Bishop J.C Ryle zegt over Mattheüs 12:20a
Auteur: ds. W. Pieters
"Het gekrookte riet zal Hij niet verbreken en het rokende lemmet = (`lemmet' betekent `kaarsepit, lampepit'; je moet dus denken aan een walmende kaars, die eigenlijk geen licht meer verspreidt. Wat doen wij daarmee? Doven. Christus niet!) zal Hij niet uitblussen."
Wat onze aandacht in dit gedeelte vraagt is het bemoedigende karakter van onze Heere Jezus Christus, dat Mattheüs haalt uit de profeet Jesaja.

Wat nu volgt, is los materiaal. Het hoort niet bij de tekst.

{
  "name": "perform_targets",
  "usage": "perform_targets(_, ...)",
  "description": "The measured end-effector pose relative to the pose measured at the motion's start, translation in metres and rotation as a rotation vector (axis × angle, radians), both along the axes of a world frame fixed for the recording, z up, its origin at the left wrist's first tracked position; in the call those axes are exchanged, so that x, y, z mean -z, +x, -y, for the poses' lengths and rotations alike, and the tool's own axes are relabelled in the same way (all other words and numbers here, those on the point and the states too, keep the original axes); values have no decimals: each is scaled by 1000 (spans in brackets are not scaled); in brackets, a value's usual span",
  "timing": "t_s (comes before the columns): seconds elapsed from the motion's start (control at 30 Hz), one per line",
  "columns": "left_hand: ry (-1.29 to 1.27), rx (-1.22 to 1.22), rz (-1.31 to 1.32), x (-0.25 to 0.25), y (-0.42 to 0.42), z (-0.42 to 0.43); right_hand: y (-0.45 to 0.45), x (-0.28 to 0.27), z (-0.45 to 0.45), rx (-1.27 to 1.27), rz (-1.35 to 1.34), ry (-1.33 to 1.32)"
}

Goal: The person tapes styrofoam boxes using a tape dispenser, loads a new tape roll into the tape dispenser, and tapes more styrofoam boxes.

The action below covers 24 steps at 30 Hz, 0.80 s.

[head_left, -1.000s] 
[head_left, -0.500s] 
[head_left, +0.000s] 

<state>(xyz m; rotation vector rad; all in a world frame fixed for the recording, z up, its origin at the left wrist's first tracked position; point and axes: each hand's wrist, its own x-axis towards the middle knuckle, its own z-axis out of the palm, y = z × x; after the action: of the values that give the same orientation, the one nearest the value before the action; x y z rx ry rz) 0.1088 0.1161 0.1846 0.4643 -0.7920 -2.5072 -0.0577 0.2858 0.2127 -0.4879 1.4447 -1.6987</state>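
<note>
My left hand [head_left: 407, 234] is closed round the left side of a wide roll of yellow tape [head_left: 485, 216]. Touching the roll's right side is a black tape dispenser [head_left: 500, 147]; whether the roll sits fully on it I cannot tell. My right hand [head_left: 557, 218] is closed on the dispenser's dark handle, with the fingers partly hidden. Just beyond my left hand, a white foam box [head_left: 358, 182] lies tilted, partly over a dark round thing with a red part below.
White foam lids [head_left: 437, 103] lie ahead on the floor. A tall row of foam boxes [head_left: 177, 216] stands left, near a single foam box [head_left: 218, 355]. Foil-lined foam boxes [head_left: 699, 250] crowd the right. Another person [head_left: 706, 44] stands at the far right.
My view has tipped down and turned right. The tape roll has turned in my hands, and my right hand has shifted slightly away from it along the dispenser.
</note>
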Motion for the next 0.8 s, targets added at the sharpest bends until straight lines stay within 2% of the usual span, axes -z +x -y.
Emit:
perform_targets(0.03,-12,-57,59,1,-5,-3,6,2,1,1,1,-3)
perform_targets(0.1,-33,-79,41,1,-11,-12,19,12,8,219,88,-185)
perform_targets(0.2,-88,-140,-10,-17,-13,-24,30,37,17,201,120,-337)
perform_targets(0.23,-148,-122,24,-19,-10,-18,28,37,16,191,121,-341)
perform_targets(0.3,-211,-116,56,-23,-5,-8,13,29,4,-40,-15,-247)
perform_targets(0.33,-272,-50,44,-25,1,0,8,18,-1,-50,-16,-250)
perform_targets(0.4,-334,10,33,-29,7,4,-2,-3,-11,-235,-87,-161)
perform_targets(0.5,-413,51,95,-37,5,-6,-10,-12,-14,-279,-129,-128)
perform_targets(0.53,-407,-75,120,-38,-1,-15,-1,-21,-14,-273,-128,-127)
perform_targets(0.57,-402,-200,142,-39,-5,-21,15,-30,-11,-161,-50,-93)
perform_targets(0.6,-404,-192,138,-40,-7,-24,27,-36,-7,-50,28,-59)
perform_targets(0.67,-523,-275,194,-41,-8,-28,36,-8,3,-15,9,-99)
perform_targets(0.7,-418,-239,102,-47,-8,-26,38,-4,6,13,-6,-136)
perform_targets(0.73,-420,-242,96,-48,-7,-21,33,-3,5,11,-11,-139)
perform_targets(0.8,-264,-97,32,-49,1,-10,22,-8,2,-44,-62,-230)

`Het gekrookte riet zal Hij niet verbreken en het rokende lemmet zal Hij niet uitblussen.'
Wat moeten we verstaan onder een gekrookt riet en een rokend lemmet?
De taal van de profeet is zonder twijfel figuurlijk.
Wat bedoelen deze uitdrukkingen dan? De eenvoudigste verklaring schijnt dat de Heilige Geest hier mensen beschrijft, die op dit moment zwakke genade hebben, zwak berouw, zwak geloof.
Voor zulken zal de Heere Jezus Christus zeer zacht zijn en medelijdend.
Hoe zwak het gekrookte riet ook is,
het zal toch niet gebroken worden;
hoe klein het sprankje vuur in een rokend lemmet ook is,
het zal niet uitgeblust worden.
Dit is een blijvende waarheid in het Koninkrijk der genade, dat
zwakke genade,
zwak berouw,
zwak geloof
alle kostbaar zijn in de ogen des Heeren.